WHAT YOU ARE ASKED TO DO
Look through the lines below and extract each one that contains "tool".

DATASET EXCERPTS
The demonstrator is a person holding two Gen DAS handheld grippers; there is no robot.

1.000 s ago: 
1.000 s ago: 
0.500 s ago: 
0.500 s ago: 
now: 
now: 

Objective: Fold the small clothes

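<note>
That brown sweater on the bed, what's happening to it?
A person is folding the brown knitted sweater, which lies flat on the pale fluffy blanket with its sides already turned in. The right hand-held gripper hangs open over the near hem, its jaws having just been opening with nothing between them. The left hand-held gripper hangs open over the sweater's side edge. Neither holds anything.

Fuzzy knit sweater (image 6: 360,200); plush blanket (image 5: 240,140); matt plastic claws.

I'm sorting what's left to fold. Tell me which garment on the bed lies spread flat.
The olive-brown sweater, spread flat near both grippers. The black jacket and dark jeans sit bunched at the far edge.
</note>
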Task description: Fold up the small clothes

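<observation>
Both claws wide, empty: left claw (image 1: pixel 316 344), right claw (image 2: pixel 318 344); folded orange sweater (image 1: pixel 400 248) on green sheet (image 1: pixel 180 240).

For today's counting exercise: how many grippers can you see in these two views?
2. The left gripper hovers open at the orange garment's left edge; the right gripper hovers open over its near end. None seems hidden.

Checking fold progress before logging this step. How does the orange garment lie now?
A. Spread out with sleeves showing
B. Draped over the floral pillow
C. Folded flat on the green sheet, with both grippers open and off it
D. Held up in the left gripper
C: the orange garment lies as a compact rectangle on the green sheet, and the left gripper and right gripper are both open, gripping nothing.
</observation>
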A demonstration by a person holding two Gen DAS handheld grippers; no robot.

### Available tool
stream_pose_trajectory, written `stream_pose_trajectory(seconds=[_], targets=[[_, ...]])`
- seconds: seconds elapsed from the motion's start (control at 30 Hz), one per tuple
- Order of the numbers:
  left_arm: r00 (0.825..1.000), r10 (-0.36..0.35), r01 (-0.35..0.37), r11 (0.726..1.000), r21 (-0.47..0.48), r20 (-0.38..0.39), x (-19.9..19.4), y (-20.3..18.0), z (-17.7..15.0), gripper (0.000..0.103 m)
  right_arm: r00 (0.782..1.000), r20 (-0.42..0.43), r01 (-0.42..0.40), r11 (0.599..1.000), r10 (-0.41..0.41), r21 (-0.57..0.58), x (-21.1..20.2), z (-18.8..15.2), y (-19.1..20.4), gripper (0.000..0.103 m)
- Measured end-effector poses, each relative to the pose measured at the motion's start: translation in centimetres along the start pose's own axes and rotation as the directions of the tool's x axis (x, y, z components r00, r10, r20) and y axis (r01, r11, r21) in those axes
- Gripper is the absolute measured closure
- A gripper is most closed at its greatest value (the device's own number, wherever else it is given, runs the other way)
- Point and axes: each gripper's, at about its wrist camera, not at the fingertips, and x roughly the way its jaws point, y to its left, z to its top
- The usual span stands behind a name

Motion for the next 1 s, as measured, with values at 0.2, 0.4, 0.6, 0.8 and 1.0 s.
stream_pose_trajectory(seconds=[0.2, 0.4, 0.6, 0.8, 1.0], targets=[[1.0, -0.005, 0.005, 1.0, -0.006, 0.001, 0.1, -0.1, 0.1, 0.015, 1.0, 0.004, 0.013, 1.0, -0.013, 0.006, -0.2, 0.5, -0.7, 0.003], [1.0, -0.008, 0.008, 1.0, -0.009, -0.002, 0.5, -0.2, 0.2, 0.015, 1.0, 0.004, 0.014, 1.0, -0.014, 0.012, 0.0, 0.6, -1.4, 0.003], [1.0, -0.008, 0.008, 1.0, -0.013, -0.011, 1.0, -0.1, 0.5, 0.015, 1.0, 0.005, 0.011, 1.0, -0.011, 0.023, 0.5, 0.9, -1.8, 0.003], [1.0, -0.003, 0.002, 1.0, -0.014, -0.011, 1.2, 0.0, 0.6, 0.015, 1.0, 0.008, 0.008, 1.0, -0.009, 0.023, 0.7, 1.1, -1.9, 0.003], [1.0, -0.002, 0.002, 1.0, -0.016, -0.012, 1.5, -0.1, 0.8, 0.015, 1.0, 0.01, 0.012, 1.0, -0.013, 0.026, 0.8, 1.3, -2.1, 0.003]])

RESPONSE TO THE EXERCISE
### Available tool
- Measured end-effector poses, each relative to the pose measured at the motion's start: translation in centimetres along the start pose's own axes and rotation as the directions of the tool's x axis (x, y, z components r00, r10, r20) and y axis (r01, r11, r21) in those axes

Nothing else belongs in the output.